Web applications still rely heavily on session cookies — and that creates a serious security problem:

If a session cookie gets stolen (via XSS, malware, logs, or proxy leaks), it can often be replayed from another device with no resistance.

This is exactly the gap that Device Bound Session Credentials (DBSC) aims to solve.

DBSC is a W3C specification that binds a session to a device-held cryptographic key instead of treating cookies as pure bearer tokens.

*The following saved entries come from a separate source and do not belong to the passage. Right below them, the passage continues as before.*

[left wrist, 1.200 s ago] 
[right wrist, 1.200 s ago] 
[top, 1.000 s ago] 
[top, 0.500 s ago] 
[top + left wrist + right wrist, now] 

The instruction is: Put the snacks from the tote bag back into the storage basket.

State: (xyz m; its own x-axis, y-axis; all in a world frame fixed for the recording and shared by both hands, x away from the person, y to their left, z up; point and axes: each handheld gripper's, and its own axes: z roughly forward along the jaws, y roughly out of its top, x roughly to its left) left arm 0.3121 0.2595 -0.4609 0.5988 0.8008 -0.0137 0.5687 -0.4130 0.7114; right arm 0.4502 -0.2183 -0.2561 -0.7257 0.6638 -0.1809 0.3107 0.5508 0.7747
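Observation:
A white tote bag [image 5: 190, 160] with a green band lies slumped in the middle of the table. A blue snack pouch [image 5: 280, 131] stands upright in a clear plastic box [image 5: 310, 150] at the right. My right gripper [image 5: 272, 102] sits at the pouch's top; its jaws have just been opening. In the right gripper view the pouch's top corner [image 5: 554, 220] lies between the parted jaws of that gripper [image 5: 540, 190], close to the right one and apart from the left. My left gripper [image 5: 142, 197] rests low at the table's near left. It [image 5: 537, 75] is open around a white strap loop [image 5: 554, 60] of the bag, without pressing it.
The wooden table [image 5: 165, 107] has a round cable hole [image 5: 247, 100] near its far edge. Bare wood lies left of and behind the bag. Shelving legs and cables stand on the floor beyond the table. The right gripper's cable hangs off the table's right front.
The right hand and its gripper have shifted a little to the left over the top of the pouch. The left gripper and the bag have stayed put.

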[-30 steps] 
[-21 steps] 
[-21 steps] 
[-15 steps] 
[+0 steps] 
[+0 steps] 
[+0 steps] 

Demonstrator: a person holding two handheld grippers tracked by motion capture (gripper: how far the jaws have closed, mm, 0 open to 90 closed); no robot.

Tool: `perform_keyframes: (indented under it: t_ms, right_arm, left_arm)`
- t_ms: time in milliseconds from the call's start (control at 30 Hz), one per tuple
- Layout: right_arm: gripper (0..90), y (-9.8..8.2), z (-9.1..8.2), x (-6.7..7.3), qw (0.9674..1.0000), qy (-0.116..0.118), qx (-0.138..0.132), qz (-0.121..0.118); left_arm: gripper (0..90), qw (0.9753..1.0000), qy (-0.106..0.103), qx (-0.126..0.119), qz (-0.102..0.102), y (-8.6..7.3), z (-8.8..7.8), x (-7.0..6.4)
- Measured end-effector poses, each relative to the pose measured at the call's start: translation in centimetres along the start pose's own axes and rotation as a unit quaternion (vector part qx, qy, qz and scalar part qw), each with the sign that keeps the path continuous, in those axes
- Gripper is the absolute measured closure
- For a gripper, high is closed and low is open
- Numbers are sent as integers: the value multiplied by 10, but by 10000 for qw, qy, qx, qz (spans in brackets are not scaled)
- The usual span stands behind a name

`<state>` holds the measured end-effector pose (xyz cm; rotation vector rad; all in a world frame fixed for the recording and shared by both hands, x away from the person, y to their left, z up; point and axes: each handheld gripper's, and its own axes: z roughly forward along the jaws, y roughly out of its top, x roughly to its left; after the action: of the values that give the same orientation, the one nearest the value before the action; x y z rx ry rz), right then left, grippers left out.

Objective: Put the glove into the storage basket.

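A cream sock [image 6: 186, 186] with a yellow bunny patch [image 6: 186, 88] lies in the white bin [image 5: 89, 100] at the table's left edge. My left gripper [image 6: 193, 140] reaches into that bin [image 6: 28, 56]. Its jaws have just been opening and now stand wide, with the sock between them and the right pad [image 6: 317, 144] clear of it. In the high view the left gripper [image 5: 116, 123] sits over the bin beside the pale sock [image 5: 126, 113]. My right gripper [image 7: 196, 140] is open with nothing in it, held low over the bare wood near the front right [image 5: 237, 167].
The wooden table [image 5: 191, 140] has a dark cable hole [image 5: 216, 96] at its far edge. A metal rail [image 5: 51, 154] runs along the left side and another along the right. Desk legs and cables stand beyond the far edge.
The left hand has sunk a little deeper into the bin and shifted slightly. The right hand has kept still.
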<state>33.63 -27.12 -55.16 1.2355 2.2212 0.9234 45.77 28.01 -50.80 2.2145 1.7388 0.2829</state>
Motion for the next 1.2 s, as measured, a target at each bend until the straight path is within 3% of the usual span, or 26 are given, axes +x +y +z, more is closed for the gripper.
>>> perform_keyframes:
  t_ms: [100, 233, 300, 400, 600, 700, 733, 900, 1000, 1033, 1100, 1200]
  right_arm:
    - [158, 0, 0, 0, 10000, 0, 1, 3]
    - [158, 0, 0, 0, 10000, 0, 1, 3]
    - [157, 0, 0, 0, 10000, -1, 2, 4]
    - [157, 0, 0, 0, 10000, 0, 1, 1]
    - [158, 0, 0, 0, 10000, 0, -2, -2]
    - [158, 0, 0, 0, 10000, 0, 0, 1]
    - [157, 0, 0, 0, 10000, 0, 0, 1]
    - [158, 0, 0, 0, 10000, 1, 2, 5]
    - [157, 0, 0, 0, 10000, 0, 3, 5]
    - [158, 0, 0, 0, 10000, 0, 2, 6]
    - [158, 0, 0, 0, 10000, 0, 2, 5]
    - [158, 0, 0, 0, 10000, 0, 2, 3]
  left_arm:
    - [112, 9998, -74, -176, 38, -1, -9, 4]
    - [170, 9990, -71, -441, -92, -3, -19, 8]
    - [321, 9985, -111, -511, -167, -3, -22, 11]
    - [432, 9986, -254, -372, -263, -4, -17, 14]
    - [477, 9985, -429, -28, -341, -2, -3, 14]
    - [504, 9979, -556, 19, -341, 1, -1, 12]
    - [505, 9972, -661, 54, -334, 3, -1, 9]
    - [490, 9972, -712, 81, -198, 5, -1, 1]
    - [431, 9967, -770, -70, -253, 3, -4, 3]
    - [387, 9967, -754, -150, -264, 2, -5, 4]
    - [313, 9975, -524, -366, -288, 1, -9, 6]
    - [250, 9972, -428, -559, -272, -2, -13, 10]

In this article, I’ll show a practical Node.js implementation using dbsc-toolkit, an open-source library that brings DBSC support to real-world backend frameworks.

🔐 What DBSC Changes

Traditional cookies:

Whoever has the cookie → owns the session

DBSC model:

Session is tied to a device key (TPM / Secure Enclave / WebCrypto fallback)
Stolen cookies alone are useless on another device
Server verifies proof of device possession on requests
⚙️ What dbsc-toolkit provides

dbsc-toolkit is a Node.js implementation of DBSC with:

Session registration flow
Challenge / response verification
Session binding + validation
Express / Fastify / Hono / Next.js support
Redis / PostgreSQL / Memory storage adapters
Optional Web Crypto fallback for non-Chromium browsers
🚀 Quick Example (Express)
import express from "express";
import { randomUUID } from "node:crypto";
import { createDbsc } from "dbsc-toolkit/express";
import { MemoryStorage } from "dbsc-toolkit/storage/memory";

const app = express();
app.use(express.json());

const dbsc = createDbsc({ storage: new MemoryStorage() });
dbsc.install(app);

app.post("/login", async (req, res) => {
await dbsc.bind(res, randomUUID(), { userId: req.body.username });
res.json({ ok: true });
});

app.get("/me", (req, res) => {
res.json(res.locals.dbsc);
});

app.listen(3000);
🧪 Why this matters

Most modern auth systems still rely on bearer-based sessions (cookies or JWTs).

That means:

XSS → session theft
logs → session leakage
proxy leaks → replay attacks
malware → full account takeover

DBSC changes the model from:

"Who has the token?"

to

"Who owns the device that can prove the key?"

🌐 Compatibility

dbsc-toolkit works with:

Node.js (Express, Fastify, Hono, Next.js)
Chrome (native DBSC on supported versions)
Firefox / Safari (WebCrypto fallback)
Redis / PostgreSQL / Memory storage
📦 Repository

https://github.com/SulimanAbdulrazzaq/dbsc-toolkit

💬 Notes

This project is based on the current W3C DBSC specification and is intended for experimentation, prototyping, and early adoption in Node.js authentication systems.

Feedback, security review, and spec alignment suggestions are welcome.